A lone church tower rising from the middle of a lake was the only indication that a small city, once home to 900 people who lived in 160 homes, ever existed. The historic steeple inspired a novel titled I'm Staying Here and a Netflix show called Curon.

The 14th-century church has also piqued interest among countless tourists who posted images of the unique sight to social media.

The village was flooded for a hydroelectric plant and part of the merger of two nearby lakes, Resia and Curon—two of three natural basins in the Resia Pass area of the southern Alps— back in 1950, according to the BBC.

Curon had been part of Austria until 1919, therefore many of the residents were unable to speak Italian and were ill-equipped to fight the plan to unite the lakes. Their homes were eventually submerged for the sake of producing hydroelectric energy. 

A church tower rising from the middle of Lake Resia in Italy. (Image via Storyful/Luisa Azzolini)

“All the houses were destroyed, except for the church tower that is always visible,” Luisa Azzolini, a local resident who captured the footage, told Storyful.

In April, the remnants of what was left of the village appeared briefly when the lake was temporarily drained for repair work and maintenance on the reservoir after leaks were discovered.

Photos and videos of the abandoned village showing the ruins have been shared on social media.

Dopo 71 anni dalla costruzione della diga che ha dato luce al lago di Resia, sono riaffiorati i resti dell’antico villaggio di Curon.

Che strana sensazione camminare in mezzo alle macerie delle case...

Curon così non si era mai vista❤️#curon #lagodiresia #reschensee pic.twitter.com/1XcfsPgEYc

— Louise 🇮🇹🇧🇷🦀🐬🍷 (@AvventuraL) May 18, 2021

Azzolini's footage shows local residents walking around the remains of Curon’s more than 160 homes. Some of the structures date back to the 14th century, according to reports.

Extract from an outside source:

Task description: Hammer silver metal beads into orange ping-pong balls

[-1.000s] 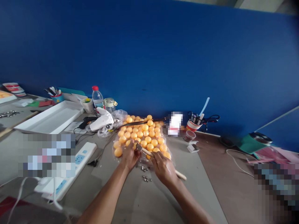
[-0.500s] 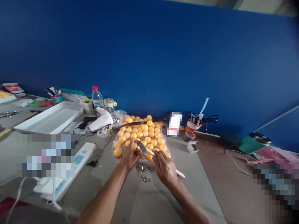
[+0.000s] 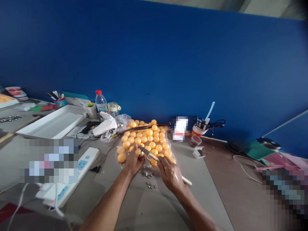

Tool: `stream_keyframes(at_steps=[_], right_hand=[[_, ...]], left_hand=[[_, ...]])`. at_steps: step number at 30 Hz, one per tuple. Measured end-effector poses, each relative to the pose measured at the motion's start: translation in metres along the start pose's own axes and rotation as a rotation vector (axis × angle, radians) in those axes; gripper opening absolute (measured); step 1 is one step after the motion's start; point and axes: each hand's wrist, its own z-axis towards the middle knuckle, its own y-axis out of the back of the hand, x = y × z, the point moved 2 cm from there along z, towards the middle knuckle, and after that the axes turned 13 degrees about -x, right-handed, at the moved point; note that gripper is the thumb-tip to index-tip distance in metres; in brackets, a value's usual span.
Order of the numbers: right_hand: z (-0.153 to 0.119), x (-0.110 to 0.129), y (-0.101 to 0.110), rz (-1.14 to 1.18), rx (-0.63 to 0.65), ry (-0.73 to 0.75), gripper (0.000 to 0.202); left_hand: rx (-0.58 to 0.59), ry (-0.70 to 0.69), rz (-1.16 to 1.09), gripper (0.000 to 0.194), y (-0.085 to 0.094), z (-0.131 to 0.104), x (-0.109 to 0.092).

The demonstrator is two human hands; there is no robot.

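Note:
My left hand is closed, thumb up, round a small shiny metal piece, mostly hidden by the fingers. My right hand is wrapped round the pale wooden handle of a tool with a flat, dark metal head. That head reaches over to the left hand's fingertips, at or very near the metal piece; contact cannot be made out. Behind both hands lie many orange balls in a clear plastic bag. Several small shiny metal balls rest on the table before the hands.
A white power strip with cords lies left, near a white tray and a glue gun. A water bottle and a jar stand behind. To the right are a cup of tools and a small box.
The whole view has shifted slightly. Both hands keep almost the same place and grip, and the tool's head stays by the left fingertips.

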Motion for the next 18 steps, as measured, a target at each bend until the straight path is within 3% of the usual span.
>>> stream_keyframes(at_steps=[6, 11, 16, 18], right_hand=[[-0.0004, -0.0004, -0.0001, -0.023, 0.013, -0.015, 0.026], [-0.0011, 0.001, -0.0005, 0.017, -0.026, -0.008, 0.027], [-0.0006, 0.0014, -0.0026, -0.015, -0.01, -0.019, 0.026], [0.0008, 0.0025, -0.0004, -0.011, -0.02, -0.023, 0.026]], left_hand=[[-0.03, -0.025, 0.023, 0.043, 0.0014, 0.0015, 0.0007], [0.033, -0.046, 0.014, 0.041, -0.0031, -0.001, -0.0003], [-0.139, 0.026, 0.001, 0.033, -0.0037, -0.0008, -0.0014], [-0.087, 0.019, -0.005, 0.034, -0.0033, 0.0, -0.0023]])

There are only a couple more weeks until Curon is resubmerged, as the power company that owns the dam will slowly refill the lake.

The lost village of Curon is not the only city to be claimed by a body of water. Many more natural examples come from the ocean swallowing cities whole, akin to tales of the lost city of Atlantis.

Every few decades or so, the submerged 12th-century Italian village Fabbriche di Careggine in the Lucca province of Tuscany breaches the surface of Lake Vagli. The town could resurface once more in 2021, more than 25 years after it last saw the light of day.

The community structures of the town -- including stone homes, a bridge, the San Teodoro church and a cemetery -- were still mostly preserved, even after being underwater for a long period of time.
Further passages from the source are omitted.